Albrioza, Oral ALS Therapy Known as AMX0035, Approved in Canada
The decision marks a first approval for Albrioza by a regulatory authority in any country and the first new ALS therapy to enter the Canadian market since 2018. Amylyx Pharmaceuticals, the company developing the medication, had applied for Albrioza’s approval in Canada in mid-2021.
“The approval by Health Canada, the first for Amylyx globally, is an important milestone and first step,” Chris Aiello, general manager and head of Canada at Amylyx, said in a press release.
“We anticipate that Albrioza will be available commercially in Canada within the next six weeks,” Aiello added. “We are prepared to work with the pan-Canadian Pharmaceutical Alliance (pCPA) and federal, provincial and territorial governments to negotiate the listing of Albrioza expeditiously, so that eligible Canadians living with ALS can obtain access as quickly and efficiently as possible.”
The approval came under Health Canada’s notice of compliance with conditions policy, which enables therapies showing the potential to fill an unmet medical need in severe, life-threatening diseases to reach the market sooner, provided that certain conditions are met.
One such condition is the provision of data from the ongoing Phase 3 clinical trial called PHOENIX (NCT05021536) that is investigating Albrioza’s safety and effectiveness in approximately 600 ALS patients. The trial, with enrolled sites in the U.S., is or should soon be recruiting participants at dozens of locations across Europe. Results are expected in 2024.

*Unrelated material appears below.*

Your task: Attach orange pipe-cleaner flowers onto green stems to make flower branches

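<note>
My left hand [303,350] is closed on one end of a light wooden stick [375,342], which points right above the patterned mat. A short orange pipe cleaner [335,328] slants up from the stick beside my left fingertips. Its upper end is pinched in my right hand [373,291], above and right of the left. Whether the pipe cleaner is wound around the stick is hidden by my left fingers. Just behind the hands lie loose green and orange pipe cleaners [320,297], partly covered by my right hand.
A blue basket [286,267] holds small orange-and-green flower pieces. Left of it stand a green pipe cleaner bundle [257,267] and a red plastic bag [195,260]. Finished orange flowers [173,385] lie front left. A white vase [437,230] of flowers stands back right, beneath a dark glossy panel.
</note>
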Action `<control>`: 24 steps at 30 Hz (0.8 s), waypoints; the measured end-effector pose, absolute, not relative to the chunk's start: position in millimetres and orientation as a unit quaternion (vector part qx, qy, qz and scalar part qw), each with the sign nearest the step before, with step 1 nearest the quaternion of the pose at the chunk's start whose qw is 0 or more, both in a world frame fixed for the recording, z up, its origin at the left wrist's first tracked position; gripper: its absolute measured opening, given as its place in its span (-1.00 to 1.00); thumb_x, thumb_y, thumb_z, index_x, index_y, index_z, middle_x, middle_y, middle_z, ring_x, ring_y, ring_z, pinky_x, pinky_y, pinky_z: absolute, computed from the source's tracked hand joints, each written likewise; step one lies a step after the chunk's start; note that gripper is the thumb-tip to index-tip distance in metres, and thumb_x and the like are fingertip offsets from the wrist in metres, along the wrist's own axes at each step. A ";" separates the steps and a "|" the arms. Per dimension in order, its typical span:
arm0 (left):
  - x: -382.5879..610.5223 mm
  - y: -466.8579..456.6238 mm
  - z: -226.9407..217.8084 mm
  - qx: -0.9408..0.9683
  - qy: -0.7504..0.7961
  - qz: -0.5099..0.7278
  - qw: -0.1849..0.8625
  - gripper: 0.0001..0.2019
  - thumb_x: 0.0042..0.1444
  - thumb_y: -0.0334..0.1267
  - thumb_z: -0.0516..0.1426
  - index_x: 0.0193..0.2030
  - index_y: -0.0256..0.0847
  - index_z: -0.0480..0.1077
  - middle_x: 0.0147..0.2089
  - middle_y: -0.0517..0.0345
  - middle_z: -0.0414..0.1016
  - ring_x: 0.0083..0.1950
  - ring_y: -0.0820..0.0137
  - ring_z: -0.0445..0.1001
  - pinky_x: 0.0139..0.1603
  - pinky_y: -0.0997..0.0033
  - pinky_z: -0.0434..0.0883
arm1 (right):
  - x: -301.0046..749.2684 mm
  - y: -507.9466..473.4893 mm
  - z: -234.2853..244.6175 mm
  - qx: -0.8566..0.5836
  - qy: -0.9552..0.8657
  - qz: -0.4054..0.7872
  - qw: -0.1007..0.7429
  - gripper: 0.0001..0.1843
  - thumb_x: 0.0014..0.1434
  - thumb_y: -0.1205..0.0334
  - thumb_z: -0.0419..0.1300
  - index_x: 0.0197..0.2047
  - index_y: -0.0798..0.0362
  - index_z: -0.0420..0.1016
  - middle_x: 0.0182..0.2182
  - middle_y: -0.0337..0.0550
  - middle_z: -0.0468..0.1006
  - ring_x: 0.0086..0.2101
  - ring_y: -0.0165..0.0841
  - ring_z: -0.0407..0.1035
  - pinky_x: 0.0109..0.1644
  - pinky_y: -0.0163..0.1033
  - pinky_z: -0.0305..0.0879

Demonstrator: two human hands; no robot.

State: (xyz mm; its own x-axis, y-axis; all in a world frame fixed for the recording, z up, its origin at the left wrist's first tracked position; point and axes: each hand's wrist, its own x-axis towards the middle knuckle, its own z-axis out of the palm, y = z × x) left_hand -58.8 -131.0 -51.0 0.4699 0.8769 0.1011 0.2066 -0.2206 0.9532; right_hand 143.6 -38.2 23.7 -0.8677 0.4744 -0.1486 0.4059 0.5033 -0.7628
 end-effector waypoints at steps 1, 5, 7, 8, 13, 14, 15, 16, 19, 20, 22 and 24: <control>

Other planned or ongoing studies are also part of the conditional approval.
“We are delighted that this Health Canada approval represents the advancement in available treatment options for people living with ALS, but there is still more work to be done,” said Tammy Moore, CEO of the ALS Society of Canada.
“ALS is a devastating disease and can move with startling swiftness. It is incredibly important that all Canadians across the country are able to benefit from these and other innovations to come, as quickly as possible following regulatory approval,” Moore said. “We are hopeful that decision-makers throughout the drug access and reimbursement process will work expeditiously to provide timely and equitable access for all Canadians who may benefit.”
Albrioza is an oral medicine containing a fixed dose of two small molecules — tauroursodeoxycholic acid and sodium phenylbutyrate — that are believed to help protect nerve cells from stress and damage.
Health Canada’s approval was supported by data from the Phase 2 CENTAUR clinical trial (NCT03127514), which enrolled 137 adults with rapidly progressing ALS. Participants were randomly assigned to Albrioza, then known as AMX0035, or to a placebo, taken twice daily for six months. Most patients entered into its extension study (NCT03488524) where all were given the medication.
Top-line results from CENTAUR showed that treatment with Albrioza significantly slowed functional decline compared with a placebo. Trial analyses also suggested that the treatment would extend median survival times by more than 10 months if placebo-assigned patients in the main study had stayed on placebo, instead of switching to active treatment during its open-label extension. Treatment also prolonged the time until patients required a tracheostomy or ventilation by over seven months.
“New therapies like Albrioza are critical to help me and others have a fuller life. The ability to live more independently for longer is incredibly meaningful,” said Norman MacIsaac, who has been living with ALS since 2014.
“For more than 30 years, I have been involved with caring for people living with ALS, and we have had major breakthroughs in research and made strides in drug development. The approval of Albrioza is a testament to this progress,” said Angela Genge, MD, director of the ALS Global Centre for Excellence at the Montreal Neurological Institute.
“New treatment options that can slow disease progression are critical to give people living with ALS more time as we work toward a cure,” Genge added.
Albrioza is up for approval in the U.S., with a decision expected in September. A committee of the U.S. Food and Drug Administration recently voted narrowly against recommending approval, saying that there is not yet enough evidence to prove the medicine is effective. The therapy also is being considered for approval in Europe.